The Trail Blazers finished the regular season with 49 wins, earning the No. 3 seed in the Western Conference playoffs. They had a top 10 defense and their offense really started to come around near the end of the season. The team had plenty of encouraging signs heading into the postseason.

Although it felt as if progress had been made, the Blazers' successful regular season didn't translate into the playoffs. They were embarrassingly swept by the Pelicans on Saturday, leaving them asking serious questions about the future of the franchise. Is the pairing of Damian Lillard and CJ McCollum a recipe for success? Do they have enough depth on the bench? Should Terry Stotts be kept? What is Neil Olshey's plan for the future? None of these questions can be answered right now, but they all came up during Sunday's exit interviews.

Olshey, the team's president of basketball operations, was very defensive of the season they had. He was quick to point out that there aren't any magical trades, draft picks, or free agents they can just add to the roster and become better. 

"This (result) was so extreme, I don't want to overreact to one unfavorable matchup against a team that played outstanding basketball. We're not going to lose sight of the success we had this season." 


Everyone wants to say there's some magical free agent. There's an incredible trade. There's a draft pick who's going to revolutionize your franchise."  

Olshey seemed frustrated that he was being asked questions about the disappointing end to a rather successful season overall. He suggests that many people have gone back on the compliments they were giving Portland before the playoffs began. 

"Where were all these people who wanted sweeping changes 10 days ago?
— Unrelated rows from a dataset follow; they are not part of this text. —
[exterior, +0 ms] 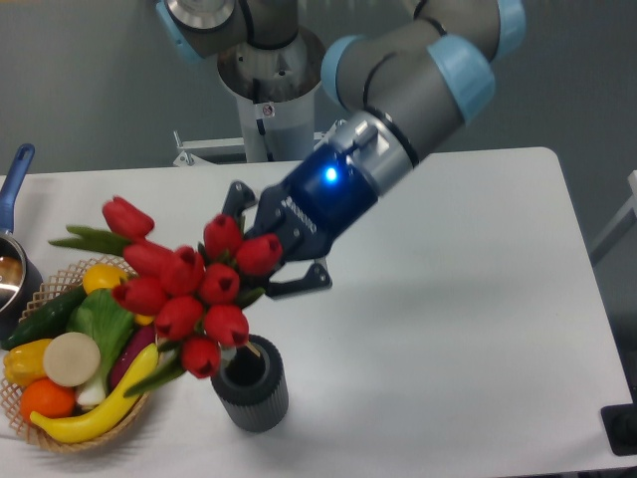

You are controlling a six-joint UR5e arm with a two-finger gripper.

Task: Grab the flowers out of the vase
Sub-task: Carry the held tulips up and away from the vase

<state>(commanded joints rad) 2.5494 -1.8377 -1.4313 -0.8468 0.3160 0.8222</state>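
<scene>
A: One bunch of red tulip buds with green leaves and stems, the flowers [189, 294], hangs in the air above the short dark ribbed cylinder of the vase [250, 383]. Why do they sit tilted like that?

B: Because the black two-finger gripper [267, 257] comes at them from about two o'clock, on a slanted grey and blue arm [398, 90]. It holds the bunch near the stems, so the heads fan out toward nine and ten o'clock, over the wicker basket of vegetables [70, 368].

A: And the vase?

B: Upright on the white table [458, 299], at about five o'clock from the blooms. Its round opening shows dark; the lowest buds overlap its rim in this view, so I cannot tell whether the stem ends are fully clear of it.

A: How wide are the jaws?

B: Narrow. One finger shows above the buds and one below, near three o'clock of the bunch, closed in on the stems. The contact itself is hidden behind the blooms, but I judge it a firm clamp on the flowers, since nothing else bears them.

A: Anything else close by?

B: A blue-handled pot [15, 224] at the left edge, well apart.
</scene>
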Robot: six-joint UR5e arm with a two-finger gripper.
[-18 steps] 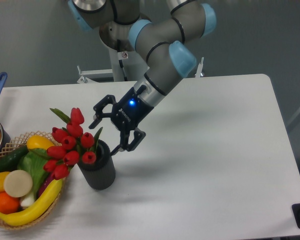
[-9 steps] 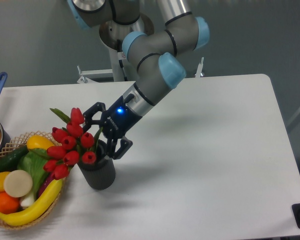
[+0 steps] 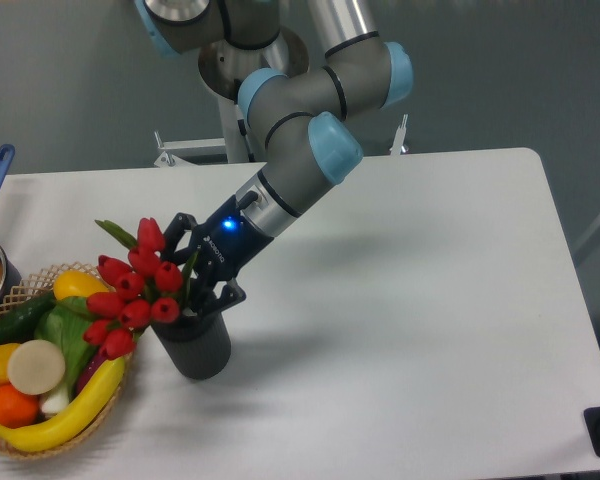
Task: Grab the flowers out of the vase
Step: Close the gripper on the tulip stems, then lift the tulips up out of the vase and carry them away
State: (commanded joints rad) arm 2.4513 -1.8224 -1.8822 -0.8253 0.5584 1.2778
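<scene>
Flowers (image 3: 130, 290) are seated in the vase (image 3: 197, 345) on the table (image 3: 410, 300) — gripper (image 3: 198, 270) is pressed in at the stems, jaws apart around them; a full clamp cannot be told.

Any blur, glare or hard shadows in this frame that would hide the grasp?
Fixed camera: even, soft lighting, no glare; faint shadow right of the vase. Slight softness overall; the tool is dark against the flowers, so its fingers are hard to separate.
</scene>
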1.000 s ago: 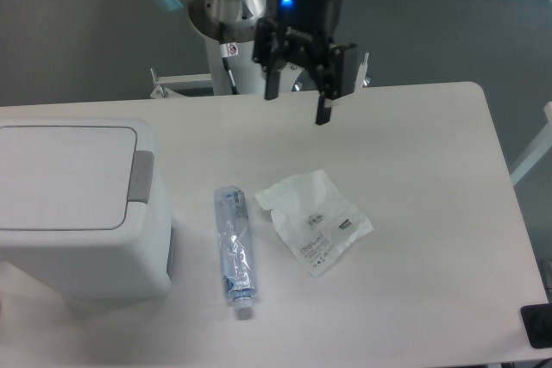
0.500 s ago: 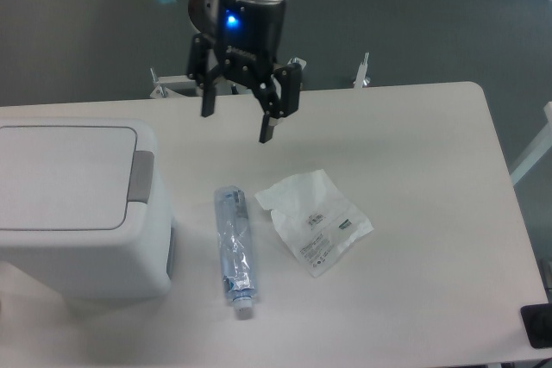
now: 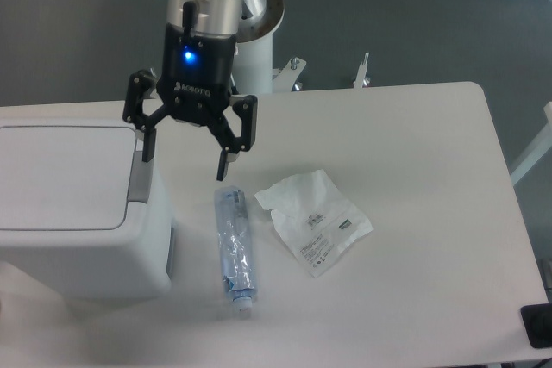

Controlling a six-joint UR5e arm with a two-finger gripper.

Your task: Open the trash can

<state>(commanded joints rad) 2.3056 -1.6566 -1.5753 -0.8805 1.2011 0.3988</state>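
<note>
I see my claw spread wide, holding nothing, above the tabletop. The large boxy white plastic trash can, lid closed, sits just left and below it, grey push-button tab beside one fingertip.

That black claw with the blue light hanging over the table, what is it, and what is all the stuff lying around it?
It is the pincer of a robot arm, seen by one fixed camera looking down on the pale table. Its two black fingers are spread apart and hold nothing. At the left stands a large boxy white plastic trash can with a flat lid, shut, and a grey push-button tab on its edge. The pincer hangs just beside that tab. Also on the table lie a crushed clear plastic bottle and a crumpled white plastic wrapper, both untouched.
</note>
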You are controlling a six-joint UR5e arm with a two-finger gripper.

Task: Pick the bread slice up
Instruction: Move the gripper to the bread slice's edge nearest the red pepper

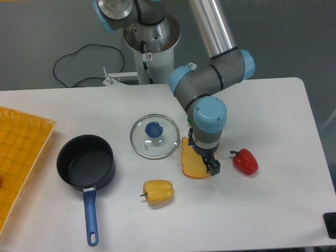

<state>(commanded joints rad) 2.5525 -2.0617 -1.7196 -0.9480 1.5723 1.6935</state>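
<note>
Bread slice flat, long axis front-to-back (right edge under gripper)

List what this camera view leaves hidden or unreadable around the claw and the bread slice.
- Claw: the wrist covers most of it; open or shut cannot be told.
- Bread slice: right part hidden under the claw; contact unclear.
- Green item behind the arm: a mere sliver shows.
- Yellow tray: cut off by the left edge.
</note>
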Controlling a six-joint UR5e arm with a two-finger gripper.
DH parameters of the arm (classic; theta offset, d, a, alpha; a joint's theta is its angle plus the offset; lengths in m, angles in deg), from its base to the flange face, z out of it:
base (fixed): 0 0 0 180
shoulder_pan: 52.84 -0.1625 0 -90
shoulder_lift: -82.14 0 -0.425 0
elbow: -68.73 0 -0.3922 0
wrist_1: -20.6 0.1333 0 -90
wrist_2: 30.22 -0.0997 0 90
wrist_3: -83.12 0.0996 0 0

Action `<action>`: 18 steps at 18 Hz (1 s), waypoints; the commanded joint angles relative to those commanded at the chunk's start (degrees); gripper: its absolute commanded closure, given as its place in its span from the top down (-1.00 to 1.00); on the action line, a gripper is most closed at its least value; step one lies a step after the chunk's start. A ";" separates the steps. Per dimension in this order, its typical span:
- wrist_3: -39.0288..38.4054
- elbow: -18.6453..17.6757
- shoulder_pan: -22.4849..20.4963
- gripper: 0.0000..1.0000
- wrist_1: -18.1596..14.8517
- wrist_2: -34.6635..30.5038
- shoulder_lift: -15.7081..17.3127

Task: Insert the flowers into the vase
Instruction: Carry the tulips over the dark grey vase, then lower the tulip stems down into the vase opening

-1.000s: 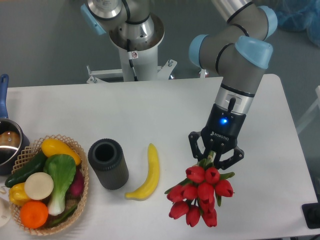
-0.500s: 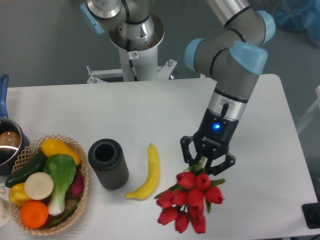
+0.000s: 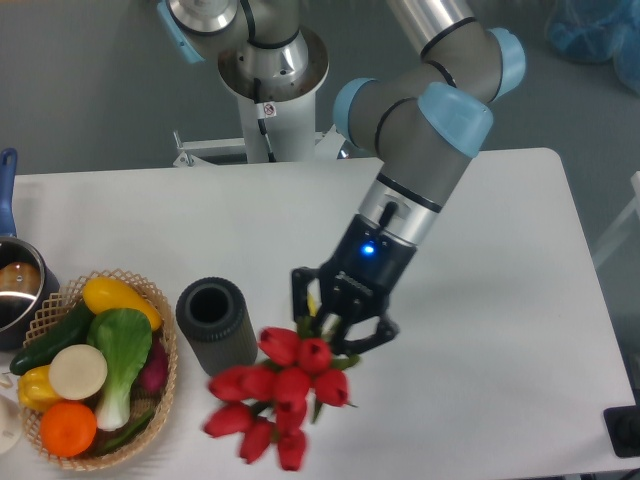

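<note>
Gripper (image 3: 335, 322) clamps the flowers (image 3: 275, 395) by the stems, buds hanging, near the vase (image 3: 216, 326) by the table's front edge.

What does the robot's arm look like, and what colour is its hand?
The arm is made of fat silver-grey tubes with light blue caps on the joints. Near the wrist there is a silver ring, then a black part with a small blue light. The hand is black with two jointed fingers. Any writing on it is too blurry to read.
</note>
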 joint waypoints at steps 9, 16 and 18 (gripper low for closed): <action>2.80 -2.28 0.26 -0.65 0.00 15.74 2.55; 9.67 -6.59 0.97 -0.64 0.00 19.80 2.38; 9.84 -7.38 0.97 -0.64 0.00 21.11 2.38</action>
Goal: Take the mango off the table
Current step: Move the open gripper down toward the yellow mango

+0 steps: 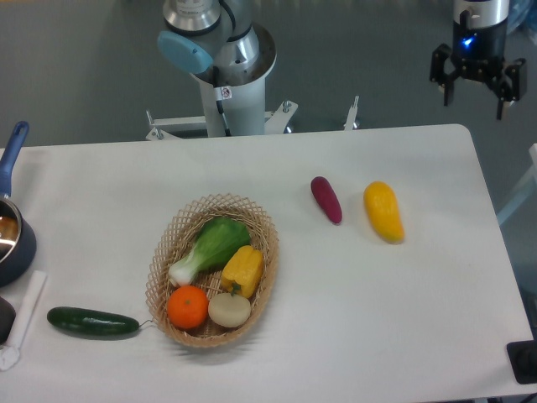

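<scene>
The mango [383,211], a smooth yellow-orange oval, lies on the white table [403,311] right of centre. My gripper [476,99] hangs high at the top right, beyond the table's far edge and well away from the mango. Its black fingers are spread apart and hold nothing.
A purple vegetable [326,199] lies just left of the mango. A wicker basket [161,260] holds a green leafy vegetable, a yellow pepper, an orange and a pale onion. A cucumber [92,321] lies at the front left, a blue pot [13,243] at the left edge. The arm's base [231,75] stands behind the table.
</scene>
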Controlling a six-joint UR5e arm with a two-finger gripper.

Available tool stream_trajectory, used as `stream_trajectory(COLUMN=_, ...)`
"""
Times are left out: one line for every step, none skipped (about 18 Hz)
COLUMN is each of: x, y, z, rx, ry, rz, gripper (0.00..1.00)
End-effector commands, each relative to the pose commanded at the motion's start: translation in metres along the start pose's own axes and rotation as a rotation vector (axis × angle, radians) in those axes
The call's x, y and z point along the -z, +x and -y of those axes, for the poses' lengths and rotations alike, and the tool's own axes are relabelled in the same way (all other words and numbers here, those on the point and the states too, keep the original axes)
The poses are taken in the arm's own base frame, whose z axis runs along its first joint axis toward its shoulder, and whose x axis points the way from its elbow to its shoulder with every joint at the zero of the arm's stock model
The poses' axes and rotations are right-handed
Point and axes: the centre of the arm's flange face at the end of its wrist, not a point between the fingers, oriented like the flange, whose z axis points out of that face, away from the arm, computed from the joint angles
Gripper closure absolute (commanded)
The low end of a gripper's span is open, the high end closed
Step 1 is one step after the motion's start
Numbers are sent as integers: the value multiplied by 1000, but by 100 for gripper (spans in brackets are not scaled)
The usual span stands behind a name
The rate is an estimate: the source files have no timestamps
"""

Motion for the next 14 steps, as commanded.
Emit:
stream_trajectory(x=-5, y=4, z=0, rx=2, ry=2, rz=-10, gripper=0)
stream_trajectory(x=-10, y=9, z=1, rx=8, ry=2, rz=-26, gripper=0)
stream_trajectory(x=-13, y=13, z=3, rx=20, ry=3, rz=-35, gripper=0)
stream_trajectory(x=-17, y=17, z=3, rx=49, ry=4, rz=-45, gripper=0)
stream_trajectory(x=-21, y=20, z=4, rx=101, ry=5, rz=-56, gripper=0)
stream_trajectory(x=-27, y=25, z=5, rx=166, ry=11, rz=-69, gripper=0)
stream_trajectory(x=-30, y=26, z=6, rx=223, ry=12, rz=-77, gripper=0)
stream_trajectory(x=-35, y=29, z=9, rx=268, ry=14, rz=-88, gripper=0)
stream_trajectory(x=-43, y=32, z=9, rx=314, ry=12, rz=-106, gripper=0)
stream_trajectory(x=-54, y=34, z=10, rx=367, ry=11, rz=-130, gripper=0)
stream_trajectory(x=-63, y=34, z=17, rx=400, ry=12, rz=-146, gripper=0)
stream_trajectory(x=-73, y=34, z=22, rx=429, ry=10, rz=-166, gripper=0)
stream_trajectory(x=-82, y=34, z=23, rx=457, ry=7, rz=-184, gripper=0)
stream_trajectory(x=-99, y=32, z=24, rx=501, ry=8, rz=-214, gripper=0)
They were the ones bouncing off the walls 10 days ago when we had the third seed for the first time since 1999-2000."

It makes sense that Olshey is proud of what his team accomplished this season. He is not in a position to and make drastic roster changes. That's certainly not how he was able to build this roster into one of the Western Conference's best teams outside of the juggernaut Warriors and Rockets. That said, this playoff series also pointed out why some things in Portland need to change.

Two summers ago, Olshey signed players like Evan Turner, Allen Crabbe and Meyers Leonard to expensive long-term contracts. It leaves Portland without a lot of flexibility. They can attempt to make trades, but that will only get them so far in improving the roster as a whole. Right now, the Blazers' identity falls on Lillard and McCollum who shoulder the load by doing practically everything. It's limited. Even Turner said in his exit interview that they need to establish something new.

McCollum told reporters he's no buying into the idea that the star duo potentially needs to break up in order to improve the team as a whole.

A lot can change over the summer, but right now Olshey doesn't sound like he has plans to go away from that pairing.

There's some obvious frustration right now in Portland. The players and execs want to be happy about the successful season they just had, but the elephant in the room remains, especially after another disappointing playoff exit. Have the Blazers reached their ceiling in terms of potential? And if not, how can they improve the roster? Also, is Terry Stotts' job safe?

This is going to be an interesting and important offseason for the Trail Blazers. They can either choose to make a lot of changes and swing for the fences, or they can stay the course and hope continuity leads to further improvement next season. Olshey sounds like he believes in the latter.